Fundamentalismus. Was mich schon immer daran gestört hat.

In einem Repost heute (Original vom 20. Juni 2016) erkärt feinschwarz/René Buchholz, was mich schon immer, seitdem ich denken kann, an dem religiösen Fundamentalismus gestört hat –  das ist die Verbindung von Religion mit einer unangreifbaren Offenbarungslegitimation mit reaktionärer, politisch rechter Identität.

Von diesem Ausverkauf der Religionen setzt sich die strong religion entschieden ab. Sie inszeniert sich nicht nur in den USA als Bollwerk gegen Relativismus, Modernismus, Werteverfall und Auflösung der Gesellschaft. Familie, Autorität – die Bibel im Sinne der Verbalinspiration und wörtlichen Inerranz eingeschlossen –, Bekenntnis zum freien Markt und zum Eigentum verschmelzen im protestantischen Fundamentalismus, der seit Beginn des 20. Jahrhunderts gleichsam die Copyrights für den Begriff hat, zu einem geschlossenen System nationaler und religiöser Identität. … Die katholische Variante der strong religion teilt mit dem protestantischen den antimodernen Affekt, betont aber weniger die Autorität der Schrift, sondern legt den Akzent auf Tradition, Lehramt und eine streng hierarchische Ordnung. Die Unterwerfung unter die Autorität – nicht nur unter die kirchliche – tritt im katholischen Fundamentalismus noch offener hervor.

Es ist einer der besten Texte zu dem Thema, wenn nicht sogar d e r ultimative Text dazu.

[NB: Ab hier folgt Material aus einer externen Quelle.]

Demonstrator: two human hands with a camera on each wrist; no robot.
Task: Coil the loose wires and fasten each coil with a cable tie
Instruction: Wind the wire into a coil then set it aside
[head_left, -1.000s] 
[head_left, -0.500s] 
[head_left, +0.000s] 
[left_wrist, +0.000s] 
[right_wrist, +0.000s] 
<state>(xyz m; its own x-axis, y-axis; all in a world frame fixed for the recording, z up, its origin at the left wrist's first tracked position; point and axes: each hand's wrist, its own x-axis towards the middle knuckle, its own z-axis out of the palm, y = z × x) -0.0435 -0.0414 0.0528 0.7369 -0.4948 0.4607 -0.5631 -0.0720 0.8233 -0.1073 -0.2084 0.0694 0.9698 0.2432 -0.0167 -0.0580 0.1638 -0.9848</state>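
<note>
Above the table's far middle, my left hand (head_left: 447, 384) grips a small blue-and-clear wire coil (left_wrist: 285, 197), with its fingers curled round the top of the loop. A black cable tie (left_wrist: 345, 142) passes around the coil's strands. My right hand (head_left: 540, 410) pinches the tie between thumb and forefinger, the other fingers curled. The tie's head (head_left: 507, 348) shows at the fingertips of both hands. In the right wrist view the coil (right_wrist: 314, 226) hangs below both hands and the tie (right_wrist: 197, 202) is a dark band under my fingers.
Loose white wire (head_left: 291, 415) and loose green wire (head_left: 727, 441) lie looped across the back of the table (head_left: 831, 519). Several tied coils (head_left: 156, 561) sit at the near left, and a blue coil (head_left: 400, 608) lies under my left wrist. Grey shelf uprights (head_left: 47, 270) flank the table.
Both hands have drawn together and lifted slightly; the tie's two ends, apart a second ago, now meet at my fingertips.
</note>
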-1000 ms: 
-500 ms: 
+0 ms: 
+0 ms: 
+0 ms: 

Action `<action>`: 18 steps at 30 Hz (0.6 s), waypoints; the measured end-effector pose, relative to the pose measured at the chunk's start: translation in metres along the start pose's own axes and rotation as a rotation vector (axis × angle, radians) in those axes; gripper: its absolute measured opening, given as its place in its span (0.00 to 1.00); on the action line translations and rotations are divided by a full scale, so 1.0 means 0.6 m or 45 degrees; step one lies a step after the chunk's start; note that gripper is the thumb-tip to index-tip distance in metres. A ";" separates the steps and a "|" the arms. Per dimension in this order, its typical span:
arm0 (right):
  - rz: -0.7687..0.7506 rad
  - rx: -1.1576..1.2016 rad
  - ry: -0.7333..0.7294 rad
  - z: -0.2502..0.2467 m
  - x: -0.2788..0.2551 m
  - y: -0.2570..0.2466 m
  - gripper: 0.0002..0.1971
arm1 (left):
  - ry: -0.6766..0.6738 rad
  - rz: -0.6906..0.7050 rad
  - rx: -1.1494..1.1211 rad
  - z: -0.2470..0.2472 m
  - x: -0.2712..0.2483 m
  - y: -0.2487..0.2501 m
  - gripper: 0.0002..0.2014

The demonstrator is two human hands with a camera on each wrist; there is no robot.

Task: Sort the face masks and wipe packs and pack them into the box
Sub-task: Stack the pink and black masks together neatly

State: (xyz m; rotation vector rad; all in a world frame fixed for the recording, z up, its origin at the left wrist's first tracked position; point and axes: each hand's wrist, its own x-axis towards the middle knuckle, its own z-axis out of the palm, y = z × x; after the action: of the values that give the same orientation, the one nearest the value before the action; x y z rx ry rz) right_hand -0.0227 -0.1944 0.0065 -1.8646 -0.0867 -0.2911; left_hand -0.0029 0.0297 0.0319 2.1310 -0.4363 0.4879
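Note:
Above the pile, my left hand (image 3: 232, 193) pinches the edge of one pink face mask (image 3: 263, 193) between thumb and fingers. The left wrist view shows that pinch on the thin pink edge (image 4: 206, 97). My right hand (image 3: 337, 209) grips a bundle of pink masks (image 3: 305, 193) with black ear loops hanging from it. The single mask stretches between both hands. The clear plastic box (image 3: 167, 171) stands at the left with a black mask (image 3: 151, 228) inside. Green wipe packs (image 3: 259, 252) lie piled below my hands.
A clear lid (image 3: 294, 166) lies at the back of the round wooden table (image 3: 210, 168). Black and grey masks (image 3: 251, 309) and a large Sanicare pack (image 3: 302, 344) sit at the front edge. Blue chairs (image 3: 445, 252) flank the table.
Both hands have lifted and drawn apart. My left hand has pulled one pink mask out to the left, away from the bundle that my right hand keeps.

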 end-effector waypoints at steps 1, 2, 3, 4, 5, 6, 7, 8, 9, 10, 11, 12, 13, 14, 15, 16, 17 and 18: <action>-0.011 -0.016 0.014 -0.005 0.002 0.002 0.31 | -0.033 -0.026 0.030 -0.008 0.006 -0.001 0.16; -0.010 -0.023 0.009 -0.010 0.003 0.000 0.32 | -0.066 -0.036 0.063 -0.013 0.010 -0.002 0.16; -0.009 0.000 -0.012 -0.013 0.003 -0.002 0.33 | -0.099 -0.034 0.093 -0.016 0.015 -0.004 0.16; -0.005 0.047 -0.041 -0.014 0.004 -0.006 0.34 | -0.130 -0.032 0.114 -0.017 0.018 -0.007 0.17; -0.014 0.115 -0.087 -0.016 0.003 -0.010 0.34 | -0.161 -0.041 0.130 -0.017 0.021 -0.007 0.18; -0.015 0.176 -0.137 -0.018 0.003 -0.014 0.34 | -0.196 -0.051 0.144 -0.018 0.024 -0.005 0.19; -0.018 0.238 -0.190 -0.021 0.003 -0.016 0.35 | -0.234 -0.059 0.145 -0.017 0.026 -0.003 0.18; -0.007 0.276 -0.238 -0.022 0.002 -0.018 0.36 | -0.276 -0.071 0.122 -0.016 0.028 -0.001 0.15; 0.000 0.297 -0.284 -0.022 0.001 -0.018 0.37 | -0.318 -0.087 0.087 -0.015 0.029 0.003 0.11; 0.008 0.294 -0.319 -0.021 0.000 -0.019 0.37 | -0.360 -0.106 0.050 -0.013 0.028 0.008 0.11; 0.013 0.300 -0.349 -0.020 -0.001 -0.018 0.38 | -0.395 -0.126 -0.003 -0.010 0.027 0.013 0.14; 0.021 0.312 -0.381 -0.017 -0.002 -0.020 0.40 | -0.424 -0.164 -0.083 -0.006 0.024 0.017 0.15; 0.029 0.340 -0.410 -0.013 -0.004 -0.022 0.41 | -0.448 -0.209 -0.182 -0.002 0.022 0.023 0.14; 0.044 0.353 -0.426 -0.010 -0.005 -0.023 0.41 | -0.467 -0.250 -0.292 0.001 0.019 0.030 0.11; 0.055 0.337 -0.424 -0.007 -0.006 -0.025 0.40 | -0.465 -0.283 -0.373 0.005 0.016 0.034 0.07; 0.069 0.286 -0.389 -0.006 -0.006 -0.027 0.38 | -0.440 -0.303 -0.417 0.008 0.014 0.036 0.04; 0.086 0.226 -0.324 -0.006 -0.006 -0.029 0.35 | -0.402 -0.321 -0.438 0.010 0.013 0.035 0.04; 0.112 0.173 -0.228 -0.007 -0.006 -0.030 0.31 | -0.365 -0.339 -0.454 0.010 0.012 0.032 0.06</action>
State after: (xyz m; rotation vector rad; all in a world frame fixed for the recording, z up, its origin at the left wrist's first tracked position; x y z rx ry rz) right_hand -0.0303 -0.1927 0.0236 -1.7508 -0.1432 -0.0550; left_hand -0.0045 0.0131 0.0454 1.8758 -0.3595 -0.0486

Auch der Fundamentalismus kennt eine Ökonomie des Tausches; er ist gnadenlos und selbst bei Gott scheint es nichts gratis zu geben: Als Gegenleistung für die Submission, die Auslöschung des Ich und die Übernahme einer geistfeindlichen, dualistischen Weltanschauung, wird die Mitgliedschaft in einer Gruppe mit bedeutender Mission gewährt … Das sacrificium intellectus ist ein autodestruktiver Gewaltakt, der alle Fundamentalismen … verbindet. Er führt aber nicht notwendig zur Gewalt gegen andere. Nur ein relativ kleiner Teil der Fundamentalisten überschreitet diese Grenze, denn menschliche Handlungen folgen nur selten einem einzigen Motiv; sie unterliegen unterschiedlichen Kriterien und Motivationen, die nicht in eine einzige Richtung deuten. Erst wo das Tötungstabu mit Blick auf vermeintlich höhere Ziele oder umgelenkte Aggression außer Kraft gesetzt wird, wendet sich die destruktive Seite des Fundamentalismus sichtbar und medienwirksam nach außen.

Ich habe lange vergeblich versucht, ein Interview mit dem Ratzeburger Kindesmörder zu führen (Karl K.), der mir aber über die Staatsanwaltschaft nur ein Bibelvers ausrichten liess (in dem Fall Lukas 9:62 – Jesus aber sprach zu ihm: Wer seine Hand an den Pflug legt und sieht zurück, der ist nicht geschickt zum Reich Gottes). Ich kann nur hoffen, dass diese Uneinsichtigkeit zur Sicherheitsverwahrung führt.

Buchholz nimmt in seinem Essay jedenfalls auch meine geplante Schlussfolgerung vorne weg

Von der Nichtigkeit des Fundamentalismus überzeugen kaum Argumente; wie beim Vorurteil werden Argument und Erfahrung ähnlich dem Kantischen Schematismus vorab auf den Wahn bezogen und so neutralisiert. Aus dem Fundamentalismus erwacht man gleichsam schockartig, wie aus Benjamins Traumschlaf der Moderne. Ob Religion während der unvermeidlichen Katerstimmung nach dem Rausch verworfen oder, mit Kritik fusioniert, erwachsen wird, lässt sich nicht voraussagen.

Ich habe beides gesehen – leider mehr die Verwerfung als das Erwachsenwerden. Die einzige Strategie, damit umzugehen? Subversion. Sagt jedenfalls  Hubert Schleichert in “Wie man mit Fundamentalisten diskutiert, ohne den Verstand zu verlieren”.